Мы, кстати, тоже всегда «только помочь», без вариантов. А может, зря?
У моей соседки по скамейке огромный шелковый шарф. Он похож на веселую штору из малышовой спальни – на голубом фоне мчатся белые лошадки и распускаются крупные ромашки. В семь лепестков, кстати, как и положено. Шарф бьется на противном ветру, заслоняет морщинистое лицо. Моя собеседница приглаживает непослушный шелк, заправляет его в вырез зимнего пальто, пахнущего настоящим нафталином.
– Вы молоденькая, сильная, поднаберетесь опыта, ну и все сладится.

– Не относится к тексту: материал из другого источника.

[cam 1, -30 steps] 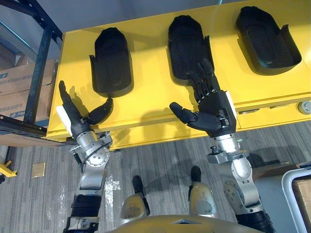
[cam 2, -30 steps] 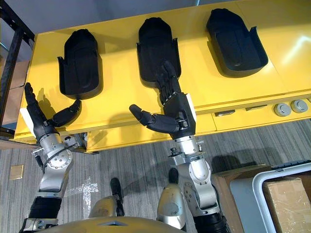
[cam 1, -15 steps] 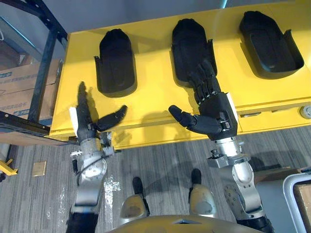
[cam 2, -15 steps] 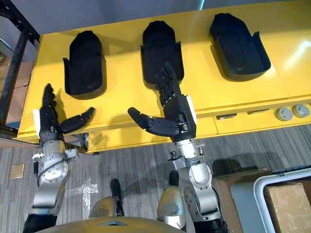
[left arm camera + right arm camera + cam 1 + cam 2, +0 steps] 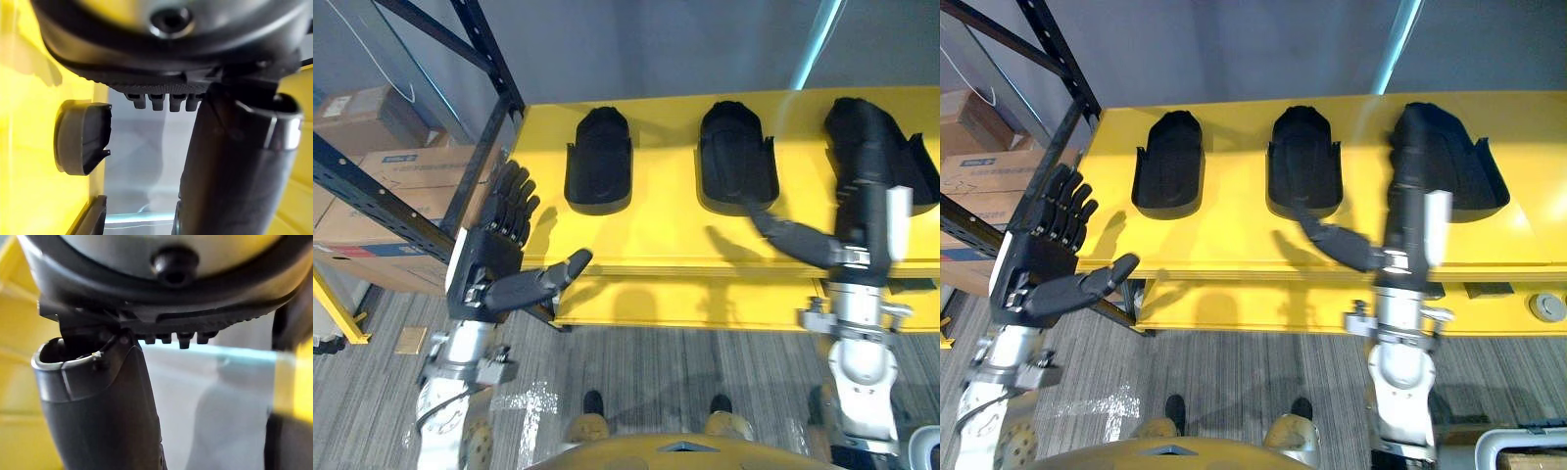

Ох, знали бы вы, какая я вам «молоденькая», я же вас старше лет на семьдесят.
– Она ведь приемная? – На меня внимательно смотрят потускневшие глаза. Раньше они были серые, теперь, из-за мелкой сетки лопнувших жилок, стали почти розовыми. Под узкой щетинистой губой можно различить стальные зубы – кривые, растущие сикось-накось, как у дошкольницы. Словно бабуля уже обновляться начала, хотя с мирскими так не бывает. Никогда-никогда.
– Это так заметно? Что неродная? – почему-то пугаюсь я.
– Не знаю, миленькая… Да не переживайте. Я Анечку вот такусенькой еще помню. А маму-то ее не помню, но вроде хорошая женщина была. А взяли ее вы, получается?
– Получается, – оказывается, у меня сигареты кончились. Крайне некстати.
– Вам Бог за это много чего простит, все, в чем нагрешили… – строго обещают мне.
Я отворачиваюсь – потому как улыбка лезет, сама по себе. Чтобы мне все за четыре жизни сотворенное простили, придется удочерить дюжину таких Анек.
– А мама-то куда делась? У кого спрашивала – никто и не помнит про такую. Это она от чего, рак, что ли, у нее был?
– Не знаю, – рассеянно откликаюсь я.
Анька раньше жила в четвертом подъезде, на последнем этаже. Три окна с краю. В них можно смотреть до упора, если сидишь на игрушечной лошадке. Но вернуться нереально. Даже если очень сильно раскачиваться и изо всех сил запрокидывать голову.
– Как это не знаешь? – оживляется старушка. – Она чудная такая, все чего-то молилась. Вот и домолилася до дурдома!